On Monday, NY Attorney General Andrew Cuomo announced a settlement with the College Board over its former loan practices.

That's right, that's the same College Board that tortures high schoolers with the SAT, the CSS/Profile financial aid form and other familiar items. Apparently the Board was making money from sources other than test registration fees, like lending to students.

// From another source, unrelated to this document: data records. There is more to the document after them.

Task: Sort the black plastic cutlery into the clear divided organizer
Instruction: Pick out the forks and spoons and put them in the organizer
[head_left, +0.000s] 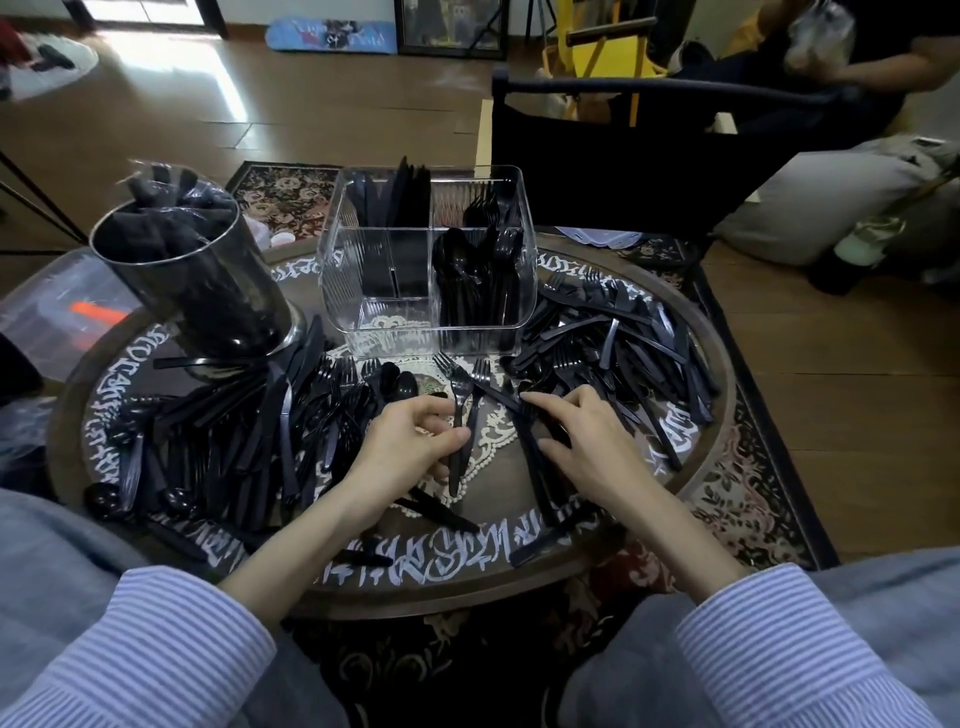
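Here the left hand (410, 447) is gripping two black plastic forks (460, 410) by their handles, its fingers (441, 441) curling round them with the thumb clamped on top and the tines pointing toward the far side. The right hand (576, 436) is resting on the near edge of the right-hand heap of black plastic cutlery (613, 353), its fingers (540, 402) bent and pressing on a black handle; whether they are truly pinching it cannot be told. The clear divided plastic organizer (431, 270) is standing just beyond the fork tines, at the far middle of the round dark desk with white lettering on its rim (467, 561). Knives are standing in its far left compartment, forks in its far right, spoons in its near right. Its near left compartment is showing only the patterned desk beneath. A shiny metal cylindrical container (202, 275) is leaning at the far left, and another heap of black knives and forks (244, 436) is lying on the left side. A bare patch of desk is lying between the two hands.
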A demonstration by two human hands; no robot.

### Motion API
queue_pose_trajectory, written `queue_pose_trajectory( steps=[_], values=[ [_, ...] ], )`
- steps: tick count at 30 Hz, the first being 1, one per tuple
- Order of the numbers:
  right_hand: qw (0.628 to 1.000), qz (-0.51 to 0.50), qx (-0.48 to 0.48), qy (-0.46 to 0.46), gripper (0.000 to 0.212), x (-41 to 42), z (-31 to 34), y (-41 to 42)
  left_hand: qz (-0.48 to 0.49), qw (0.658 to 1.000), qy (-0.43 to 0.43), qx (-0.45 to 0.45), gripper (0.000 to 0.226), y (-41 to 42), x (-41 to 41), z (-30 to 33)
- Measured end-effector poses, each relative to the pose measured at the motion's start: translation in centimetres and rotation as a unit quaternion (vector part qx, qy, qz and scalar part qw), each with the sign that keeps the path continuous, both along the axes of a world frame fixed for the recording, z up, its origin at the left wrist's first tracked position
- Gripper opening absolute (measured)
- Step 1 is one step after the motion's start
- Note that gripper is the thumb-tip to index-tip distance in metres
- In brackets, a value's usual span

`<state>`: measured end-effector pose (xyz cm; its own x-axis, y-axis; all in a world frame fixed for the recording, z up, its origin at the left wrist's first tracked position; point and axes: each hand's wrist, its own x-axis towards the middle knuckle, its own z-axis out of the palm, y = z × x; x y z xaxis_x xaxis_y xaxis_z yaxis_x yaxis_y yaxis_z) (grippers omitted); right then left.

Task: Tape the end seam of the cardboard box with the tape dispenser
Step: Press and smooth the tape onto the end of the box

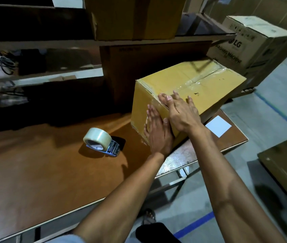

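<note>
Behind: carton point(248, 44) reads "LG WASHING MACHINE"; hands flat on cardboard box point(188, 88).

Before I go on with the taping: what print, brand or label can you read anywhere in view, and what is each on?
"LG": side of the pale carton on the floor, far right.
"WASHING MACHINE": same carton, below the logo, running slantwise.
Row of small symbols near that carton's top edge: too small to read.
Dark print on the brown box under the shelf: blurred, unreadable.
White label on the table: blank.
Cardboard box, tape dispenser: no readable text.
</note>
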<state>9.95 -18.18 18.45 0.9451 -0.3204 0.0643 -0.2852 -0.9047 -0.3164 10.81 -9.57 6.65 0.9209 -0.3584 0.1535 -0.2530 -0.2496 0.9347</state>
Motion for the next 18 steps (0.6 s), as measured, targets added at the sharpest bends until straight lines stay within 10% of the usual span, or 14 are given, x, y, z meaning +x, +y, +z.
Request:
queue_pose_trajectory(
  steps=[18],
  values=[
    [1.000,0.000,0.015,-0.006,0.083,0.1,-0.2,-0.1,-0.024,0.996,-0.074,0.030,0.073,0.3,0.0,0.2]
  ],
)
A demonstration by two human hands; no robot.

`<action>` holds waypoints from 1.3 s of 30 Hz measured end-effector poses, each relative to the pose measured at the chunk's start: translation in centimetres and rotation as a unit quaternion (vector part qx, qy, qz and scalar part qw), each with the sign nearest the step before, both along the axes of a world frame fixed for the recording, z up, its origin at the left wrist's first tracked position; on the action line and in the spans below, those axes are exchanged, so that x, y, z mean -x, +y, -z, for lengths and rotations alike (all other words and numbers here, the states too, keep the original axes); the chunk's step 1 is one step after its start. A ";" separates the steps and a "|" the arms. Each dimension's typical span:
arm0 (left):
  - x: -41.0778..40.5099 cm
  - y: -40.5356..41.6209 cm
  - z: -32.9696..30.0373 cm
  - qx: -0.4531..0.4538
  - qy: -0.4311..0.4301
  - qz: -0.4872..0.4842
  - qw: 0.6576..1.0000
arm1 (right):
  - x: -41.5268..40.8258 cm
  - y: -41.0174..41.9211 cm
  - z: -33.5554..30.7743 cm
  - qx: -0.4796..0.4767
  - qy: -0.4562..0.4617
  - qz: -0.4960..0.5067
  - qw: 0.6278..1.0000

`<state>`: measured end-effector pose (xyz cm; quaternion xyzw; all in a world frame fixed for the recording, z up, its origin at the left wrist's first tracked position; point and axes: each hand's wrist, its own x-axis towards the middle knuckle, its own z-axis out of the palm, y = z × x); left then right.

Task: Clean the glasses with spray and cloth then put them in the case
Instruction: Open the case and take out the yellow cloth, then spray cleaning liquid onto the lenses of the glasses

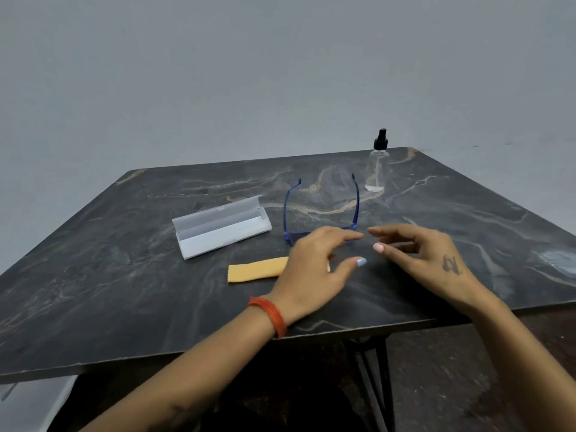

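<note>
A dark, marble-patterned bench (124, 291) carried everything, and the blue plastic-framed glasses (321, 213) served as the landmark near its middle. They lay with both temple arms unfolded and pointing away from the person, the front of the frame nearest the hands and partly hidden behind them. To the left of the glasses sat a translucent white, rectangular plastic case (221, 227), its lid swung open. Just nearer than the glasses, on their left, lay a flat orange cleaning cloth (255, 269), one end covered by the left hand. Beyond the glasses, off their right temple tip, a clear spray bottle with a black pump top (377, 163) stood upright.

The left hand (311, 269), with an orange bangle (269, 316) on its wrist, hovered over the frame's front with a loose, spread grip, holding nothing. The right hand (417, 257) was just right of the glasses, fingers relaxed and slightly curled, its grip likewise empty. Whether any fingertip touched the frame could not be told.
</note>
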<state>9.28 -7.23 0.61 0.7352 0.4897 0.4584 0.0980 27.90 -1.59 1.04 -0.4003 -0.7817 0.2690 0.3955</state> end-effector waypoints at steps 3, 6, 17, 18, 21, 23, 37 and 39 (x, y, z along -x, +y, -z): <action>-3.5 1.7 -0.3 0.032 -0.046 0.019 0.998 | -2.0 1.1 -0.3 0.011 0.026 0.018 0.999; -6.4 3.8 -0.5 0.065 -0.094 0.020 0.993 | -3.5 2.8 -0.7 0.005 0.024 0.037 0.999; -11.5 13.3 -2.4 0.088 -0.229 -0.082 0.966 | -2.6 13.1 -4.2 0.050 0.050 0.051 0.996; -11.5 14.2 -2.6 0.085 -0.238 -0.096 0.963 | -2.2 14.1 -4.4 0.055 0.054 0.051 0.996; -11.4 16.9 -2.8 0.087 -0.268 -0.139 0.949 | -0.7 16.8 -4.3 0.069 0.067 0.058 0.994; -11.3 18.3 -2.5 0.097 -0.285 -0.161 0.940 | 0.2 18.4 -4.0 0.074 0.074 0.071 0.992; -11.4 23.3 -1.5 0.175 -0.327 -0.169 0.913 | 2.3 22.0 -1.6 0.099 0.049 0.083 0.990; -11.4 23.0 -1.4 0.171 -0.333 -0.174 0.911 | 2.1 21.4 -1.8 0.102 0.063 0.077 0.990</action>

Which in it self isn’t bad, it’s just how they got the business.

Attorney General Cuomo had a problem with the way in which the College Board was conducting this business.

Cuomo found that the College Board gave discounts to certain colleges, breaks related to prices paid by the financial aid offices for software and other services.

How did these colleges earn this special pricing from the College Board?  By placing College Board loans in their list of recommended, or "preferred" lenders.

Its bad enough that parents and students have to jump through so many hoops to get aid and you pratically need a law degree and lawers dictionary just to understand the who-for what-too and such-not that is described in the Higher Education Opportunity Act.

In other words, the College Board was alleged to have "bribed" (my word, not Cuomo's) these colleges into advertising the student loans offered by the College Board.

It kind of gives you the feel of a shady guy in a pinstriped suit that just stepped out of his Ford Model T and tells the storeowner if you want protection you gotta pay me. (Yeah I may be embellishing this but it makes for a better read!)

"Loans are hard enough to come by these days; the last thing we need are deceitful arrangements like this one that stand squarely in the way of students and parents getting the facts," said Cuomo.

And I bet you thought the company that issues the SAT was a non-profit or educational institution, right?

Nope, they're in business like everyone else involved in higher education. They're out to make a buck.

Side note: J.D. the College Guy has been touting this for years! College is BIG business. If the profits don’t come in the college will shut its doors.

Not that there is anything wrong with that, of course. I make a nice living advising parents of college-bound kids how to slash their college expenses.  Everyone is entitled to make a few dollars, no matter who is President!

The real issue is the deceptive manner in which the College Board, and the colleges themselves, allegedly made their money Like a three year old with their hand in the cookie jar they admitted no wrongdoing, not surprisingly.

When you go to apply to college, understand the main point made by this blog - that college is a BUSINESS. Big Business, and in the case of some colleges really big business. We won’t mention Harvard who has a nice bank account in the $35 billion range even in todays market.

This knowledge should affect almost everything you do regarding your student's college education, including where you apply for admission, how you apply for financial aid, how you apply for other scholarships and how you negotiate a financial aid award letter, among others.

If you don't understand this, you're setting yourself up to over-pay needlessly for your student's college education.  You could be forcing your future college student to attend a "cheaper," less-desirable college, than if you paid attention to the business of college.